To assume, as do many liberals and reform Democrats (and even some socialists), that the Democratic Party can be taken over and used for such reform is naive in the extreme, particularly with regard to foreign policy and third-world intervention.
Nor do groups like the Citizens' Party (or at least that part of it which Barry Commoner speaks for) represent a true alternative. In an interview with Neighborhood (New York Urban Coalition, May 1981), Commoner says "basically, I don't believe in environmentalism ... in the sense of, let us say, feminism, you know, a political interest group. My attitude towards the environmental interest group is that it is important not so much in order to take care of that sector of life ... clean air and so on. Its real importance is that it reveals the faults in the system of production ... my interest in environmental issues is only as they illuminate the basic problems that are of concern to labor, to Blacks and other minorities, to women, to urban problems and so on ... it reveals a problem around which all people can organize ... the issue is that there's something terribly wrong at the root of the whole system when you cannot have further growth and there are ways of doing it by reorganizing the system of production ... thinking about the environment and energy can teach society as a whole how to increase the productive output of the system.... " Notice the same obsession with growth here as in the traditional political parties, without even lip service to nature, non-human species, the biosphere ... in brief, it is a classic example of seizing a hot issue and using it to promote one's a priori political ideology.

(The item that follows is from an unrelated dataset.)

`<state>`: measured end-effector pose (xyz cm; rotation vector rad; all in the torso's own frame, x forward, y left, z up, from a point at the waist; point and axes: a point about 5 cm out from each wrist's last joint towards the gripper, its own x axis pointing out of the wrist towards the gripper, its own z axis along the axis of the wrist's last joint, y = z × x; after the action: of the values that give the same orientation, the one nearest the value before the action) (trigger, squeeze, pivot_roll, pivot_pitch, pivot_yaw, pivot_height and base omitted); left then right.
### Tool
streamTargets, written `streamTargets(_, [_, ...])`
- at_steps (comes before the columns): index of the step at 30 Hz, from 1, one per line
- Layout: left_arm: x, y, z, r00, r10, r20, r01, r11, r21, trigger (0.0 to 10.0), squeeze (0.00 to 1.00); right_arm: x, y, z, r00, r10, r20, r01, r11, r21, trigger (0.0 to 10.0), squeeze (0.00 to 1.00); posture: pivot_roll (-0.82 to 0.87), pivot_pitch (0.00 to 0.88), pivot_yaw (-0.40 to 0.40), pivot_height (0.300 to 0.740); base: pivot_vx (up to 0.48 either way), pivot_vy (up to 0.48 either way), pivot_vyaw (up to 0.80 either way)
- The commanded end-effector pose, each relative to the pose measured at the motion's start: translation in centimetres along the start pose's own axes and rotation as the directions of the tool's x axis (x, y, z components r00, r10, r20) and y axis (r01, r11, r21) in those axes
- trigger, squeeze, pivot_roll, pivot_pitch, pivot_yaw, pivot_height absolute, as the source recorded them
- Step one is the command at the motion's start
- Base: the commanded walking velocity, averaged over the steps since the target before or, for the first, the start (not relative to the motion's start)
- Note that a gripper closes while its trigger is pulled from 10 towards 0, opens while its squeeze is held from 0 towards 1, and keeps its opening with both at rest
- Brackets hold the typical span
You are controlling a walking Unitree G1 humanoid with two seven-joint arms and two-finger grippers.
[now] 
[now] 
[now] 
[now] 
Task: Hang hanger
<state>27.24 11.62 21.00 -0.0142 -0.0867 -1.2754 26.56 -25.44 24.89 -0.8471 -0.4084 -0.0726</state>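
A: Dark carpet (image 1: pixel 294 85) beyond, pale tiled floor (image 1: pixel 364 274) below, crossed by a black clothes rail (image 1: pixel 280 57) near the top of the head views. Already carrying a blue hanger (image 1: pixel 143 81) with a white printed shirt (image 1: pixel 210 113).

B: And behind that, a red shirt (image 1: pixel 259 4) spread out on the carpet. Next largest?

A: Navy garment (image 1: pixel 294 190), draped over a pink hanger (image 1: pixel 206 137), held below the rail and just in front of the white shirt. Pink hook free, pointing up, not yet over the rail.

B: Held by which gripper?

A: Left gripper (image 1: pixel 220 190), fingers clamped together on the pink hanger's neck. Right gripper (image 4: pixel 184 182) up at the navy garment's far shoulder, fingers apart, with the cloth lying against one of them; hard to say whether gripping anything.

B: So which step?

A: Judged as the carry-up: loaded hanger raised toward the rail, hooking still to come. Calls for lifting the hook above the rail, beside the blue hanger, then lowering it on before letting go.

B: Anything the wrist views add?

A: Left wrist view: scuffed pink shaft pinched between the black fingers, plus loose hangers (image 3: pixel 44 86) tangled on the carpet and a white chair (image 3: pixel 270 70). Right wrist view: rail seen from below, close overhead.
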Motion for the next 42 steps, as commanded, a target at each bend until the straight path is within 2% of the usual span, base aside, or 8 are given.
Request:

In Europe and elsewhere in the world where Green parties and movements are forming, there has never been a distinction between the ecological crisis and the broader socio-politico-economic ones, for all have the same underlying cause: the inability of citizens and their communities to control their lives and future. In the U.S., neither of the two dominant political parties, nor those promoting socialism in one form or another, offers the answer, nor do their programs and policies fulfill the needs of those with ecological concerns. Only organization of an independent Green Party, which sees ecology as the unifying ethic around which people can organize, can maintain the forward motion of the movement and build its constituency by articulating the links in the ecological and societal crises. Such a party must dedicate itself not only to developing an equitable economic program for a sustainable society in balance with nature, but also to re-enfranchising citizens in self-governing units of government. At the same time, perhaps as its first order of business, it must act to de-legitimize government authority which purports to act on behalf of citizens but actually acts on behalf of private corporate entities or in order to expand its own power. Such a Green Party could articulate a truly American philosophy of decentralization, both economic and political, self-rule as envisioned by our forefathers, and the elevation of citizens into an arena not of commercial consumerism but of public life and community responsibility. If we fail to do this, we risk becoming simply another interest group or arm of the Democratic Party and losing all the momentum gained towards the achievement of an ecological society.